Add generalized Dissimilairity Modelling to SP

Original Issue  - 
https://code.google.com/p/alageospatialportal/issues/detail?id=304

Project Member Reported by leebel...@gmail.com, Nov 22, 2010 
Code and documentation received from Glenn Manion. Slot in integration with the 
Spatial Portal
 Mar 17, 2011 Project Member #1 leebel...@gmail.com 
Upping to HIGH as we need something basic running for meeting with Simon, 
Glenn, Kristen probably during the week of April 4.
 Labels: -Priority-Medium Priority-Critical May 12, 2011 Project Member #2 leebel...@gmail.com 
Lowering priority till UI done.
 Cc: leebel...@gmail.com Labels: -Priority-Critical Priority-High May 24, 2011 Project Member #3 leebel...@gmail.com 
Started
 Status: Started Jan 2, 2012 Project Member #4 leebel...@gmail.com 
Now to critical due to NPEI project that must be completed by June 30.
 Labels: -Priority-High Priority-Critical Feb 2, 2012 Project Member #5 leebel...@gmail.com 
Ran all of Acacia on Tasmanian extent with equal site weight and first 5 test 
layers and didn't perceive that I got any GDM output other than the input-

http://spatial-dev.ala.org.au/output/gdm/1328233963170/

[DIR] Parent Directory                             -   
[   ] domain.grd              03-Feb-2012 12:52  311   
[   ] domain.gri              03-Feb-2012 12:52    0   
[TXT] gdm_params.txt          03-Feb-2012 12:52  673   
[TXT] species_points.csv      03-Feb-2012 12:52   33K  

 Feb 6, 2012 #6 ajay.ranipeta 
There was some code reverted. Process should now generate the species file with 
Longitude, Latitude, Species_name. 

Currently working on generating graphs and including them in the metadata file. 
 Feb 8, 2012 Project Member #7 leebel...@gmail.com 
1. Need to swap over to import/paste assemblage code (which is seems to tap 
anyway)

2. Keeps cycling back to step 2 after mapping assemblage. Doesn't get to ask 
about environmental layers

3. Restrict mapped species to an area. Seems redundant as the area is defined 
in step 1? (So the answer is always "yes".

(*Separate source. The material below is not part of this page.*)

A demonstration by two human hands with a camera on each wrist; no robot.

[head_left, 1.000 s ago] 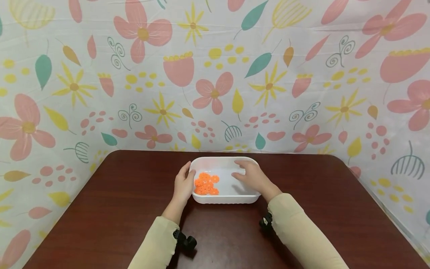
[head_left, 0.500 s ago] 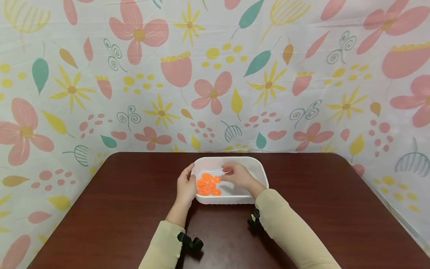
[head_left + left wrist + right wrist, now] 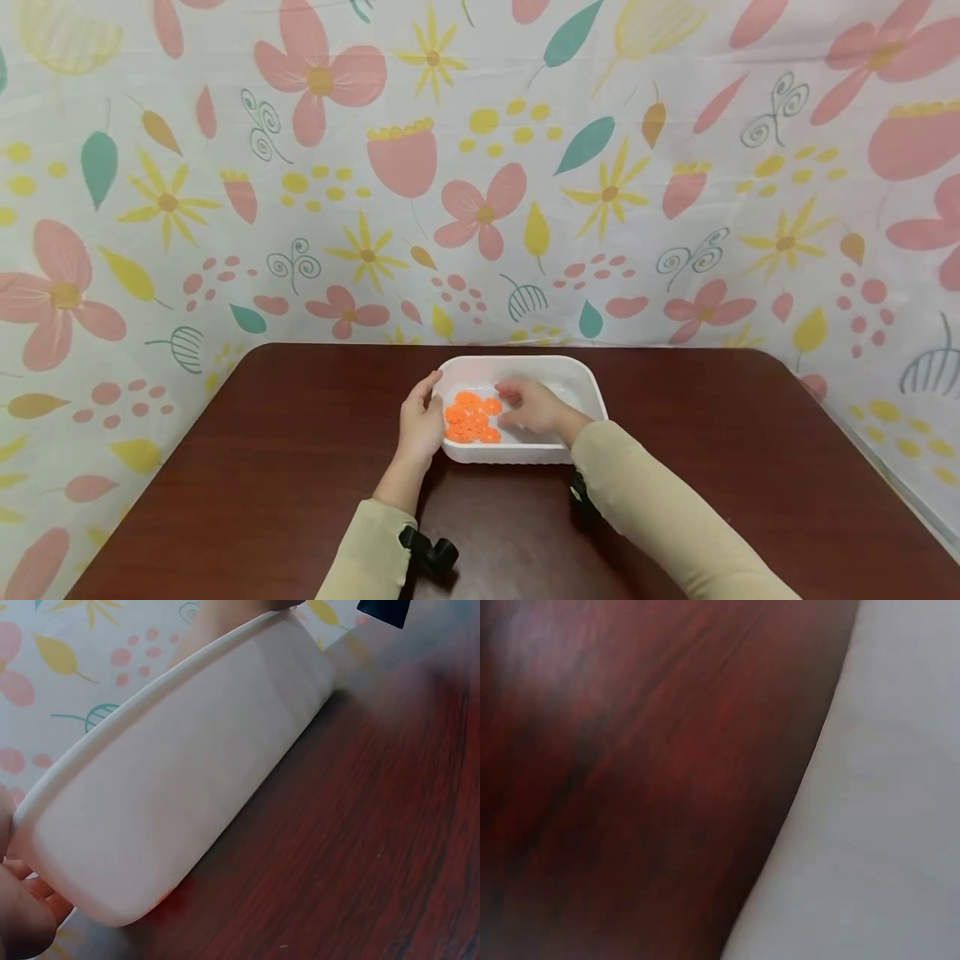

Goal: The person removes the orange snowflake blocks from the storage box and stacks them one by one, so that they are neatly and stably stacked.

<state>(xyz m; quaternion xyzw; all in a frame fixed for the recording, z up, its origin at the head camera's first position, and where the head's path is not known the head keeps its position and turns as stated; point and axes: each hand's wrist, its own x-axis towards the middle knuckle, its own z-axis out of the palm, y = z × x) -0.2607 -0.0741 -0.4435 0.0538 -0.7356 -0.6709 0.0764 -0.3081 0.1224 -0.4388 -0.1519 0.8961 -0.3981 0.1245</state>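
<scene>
A white plastic tub (image 3: 525,452) sits on the table, with a cluster of small orange notched discs (image 3: 470,419) at the left of its floor. My left hand (image 3: 422,421) grips the tub's left end, and in the left wrist view the fingers (image 3: 37,900) wrap the rim at a corner. Inside the tub my right hand (image 3: 536,407) hovers just right of the discs, its thumb and fingers apart and slightly blurred. I see nothing between them. In the right wrist view only the tub's wall (image 3: 877,787) shows; the hand is out of that view.
The dark reddish-brown table (image 3: 262,467) extends on all sides of the tub. Behind it hangs a white cloth (image 3: 480,275) printed with flowers and leaves. A black wrist camera (image 3: 429,550) sticks out from the left sleeve (image 3: 367,550).
My right hand has moved left inside the tub, from its right end to beside the orange discs. The tub has shifted slightly right in view, and my left hand stays at its left end.
</scene>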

 Mar 1, 2012 #8 ajay.ranipeta 
latest code from Glenn now generates a segmentation fault.

metadata and charts should however be done (hopefully) now.
 Mar 13, 2012 #9 ajay.ranipeta 
In test.
 Status: InTest Mar 14, 2012 Project Member #10 leebel...@gmail.com 
Looking good Ajay! A few comments

1. After designating layers should "working..." be replaced by a progress bar?

2. GDM options
Generate quantile from: Data                 [this is a statement, not an 
option?]
Use geographic distance as additional predictor: yes no
Use all site pairs  [this is also a statement as there is no option?]

3a. Naming prediction layers should default to something like "My GDM 
prediction"

3b. List of environmental layers is blank even though I selected the best 5. I 
can't get past Step 4

 Status: Started Mar 14, 2012 #11 ajay.ranipeta 
1. Leaving it as "Processing... ", I think. There is really one step which 
generates the domain grid and figures out the site pairs and should give you 
the option. I could randomly set it to, say a minute but it should take less 
than a minute to process

2.
a) it was meant to be an option, but now a default is set as recommended by 
Simon/Kristen. Now I've left it there for more as an information for the end 
users

b) this is fine.

c) No, not a statement. You should be able to uncheck the box which gives you 
more parameters to play with.

3a/b. Yea, so step 1 didn't really work, which might have not really finished 
off the whole process. This default layer name should come up as "My GDM".

testing and fixing the GDM issue now.
 Mar 14, 2012 #12 ajay.ranipeta 
somehow whoever updated the GDM code on dev didn't grab the latest from SVN. 
Have done that now and should all be fine. 

test again Lee.
 Status: InTest Mar 14, 2012 Project Member #13 leebel...@gmail.com 
Thanks Ajay: A lot better.

1. The html looks good, but suggest the file be called gdm.html

2. ala.properties should be gdmparameters.txt.  Not sure how you want to 
differentiate this from gdm_params.txt

3. We need the transform grids as layers for further analysis (hover, sampling, 
scatterplot, classification, prediction). These I guess will just be scaled 0-1 
or 0-100. At the moment, there is nothing mapped from the run.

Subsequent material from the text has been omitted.